◆ **Work to complete**
Starting at the line containing "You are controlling" and ending at the line containing "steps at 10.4", print every line of the material below exactly, both ends included, and stop there.

Start of Material provided

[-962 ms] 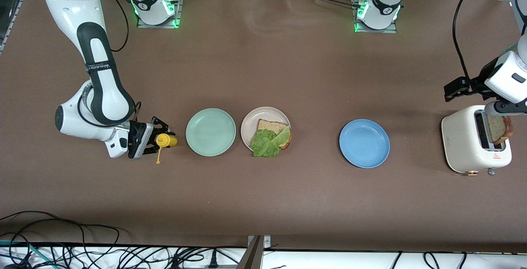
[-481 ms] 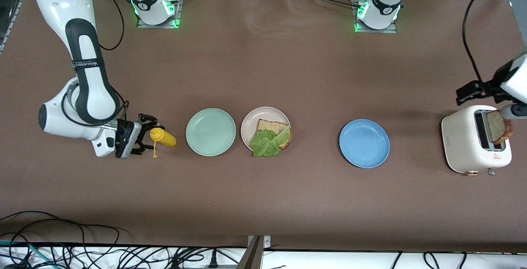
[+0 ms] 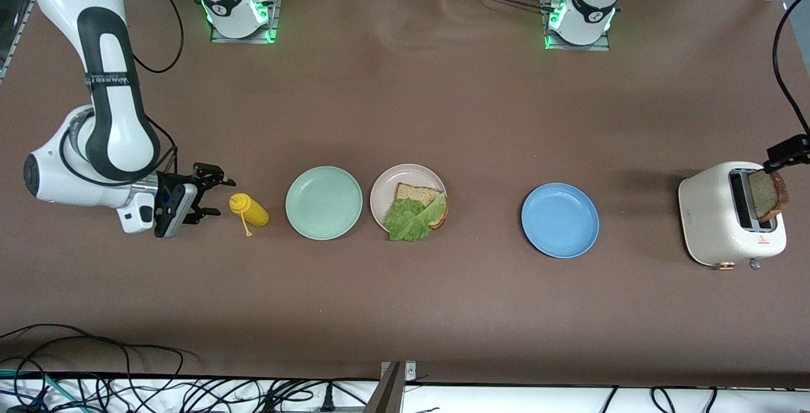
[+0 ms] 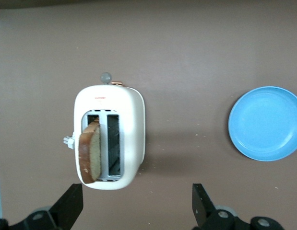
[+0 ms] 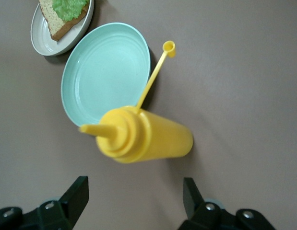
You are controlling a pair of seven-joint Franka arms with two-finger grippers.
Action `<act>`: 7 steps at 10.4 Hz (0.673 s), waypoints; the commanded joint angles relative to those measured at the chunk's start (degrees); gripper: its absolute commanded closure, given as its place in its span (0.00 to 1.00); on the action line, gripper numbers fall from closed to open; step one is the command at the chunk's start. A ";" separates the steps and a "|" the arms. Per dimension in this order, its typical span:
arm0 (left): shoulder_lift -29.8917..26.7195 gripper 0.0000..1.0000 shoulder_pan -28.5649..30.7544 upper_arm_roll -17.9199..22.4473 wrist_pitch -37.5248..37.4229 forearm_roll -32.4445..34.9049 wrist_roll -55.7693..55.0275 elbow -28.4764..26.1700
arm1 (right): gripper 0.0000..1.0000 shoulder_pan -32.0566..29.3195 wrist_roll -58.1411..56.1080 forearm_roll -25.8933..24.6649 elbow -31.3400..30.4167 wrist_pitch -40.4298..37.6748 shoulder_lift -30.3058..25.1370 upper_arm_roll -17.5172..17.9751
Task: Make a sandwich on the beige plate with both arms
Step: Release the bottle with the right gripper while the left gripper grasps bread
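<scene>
The beige plate (image 3: 387,188) holds one brown toast slice (image 3: 416,194) with a green lettuce leaf (image 3: 410,220) on top; both also show in the right wrist view (image 5: 59,26). A second toast slice (image 3: 766,195) sticks up out of the white toaster (image 3: 715,217), as the left wrist view shows too (image 4: 89,153). My left gripper (image 4: 136,206) is open and empty, up over the table beside the toaster; only a black part of it shows at the front view's edge. My right gripper (image 3: 204,195) is open and empty, beside a yellow squeeze bottle (image 3: 251,210) and apart from it.
A mint-green plate (image 3: 323,203) lies between the yellow bottle and the beige plate. A blue plate (image 3: 560,220) lies between the beige plate and the toaster. The bottle's tethered cap (image 5: 169,47) hangs loose beside it. Cables run along the table's near edge.
My right gripper has let go of the yellow bottle and drawn back toward the right arm's end. My left gripper has pulled away from the toaster, leaving the toast in the slot.
</scene>
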 commanded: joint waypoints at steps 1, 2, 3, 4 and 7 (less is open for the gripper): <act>3.90 0.00 4.02 -0.67 2.32 1.82 2.79 -0.09 | 0.12 -0.17 14.62 -8.85 -1.21 -3.25 -6.09 0.53; 5.14 0.00 5.09 -0.59 3.64 2.00 5.06 -0.78 | 0.12 -0.17 20.70 -10.71 -1.20 -4.13 -8.02 0.80; 6.45 0.00 6.14 -0.67 4.87 2.61 7.87 -1.23 | 0.12 -0.26 26.24 -11.95 -1.20 -5.27 -9.96 0.80; 8.29 0.00 6.94 -0.59 5.23 2.62 8.25 -1.23 | 0.13 -0.43 32.21 -14.92 -1.03 -5.55 -11.89 0.97; 10.24 0.00 9.23 -0.58 13.03 2.70 8.43 -6.48 | 0.12 -0.96 55.06 -24.50 -0.33 -5.64 -17.26 3.69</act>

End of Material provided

◆ **Task response**
You are controlling a pair of seven-joint Franka arms with two-finger grippers.
Action `<act>`: 7 steps at 10.4 Hz (0.673 s), waypoints; the commanded joint angles relative to those measured at the chunk's start (degrees); gripper: its absolute commanded closure, given as its place in its span (0.00 to 1.00); on the action line, gripper numbers fall from closed to open; step one is the command at the chunk's start. A ";" separates the steps and a "|" the arms. Per dimension in this order, its typical span:

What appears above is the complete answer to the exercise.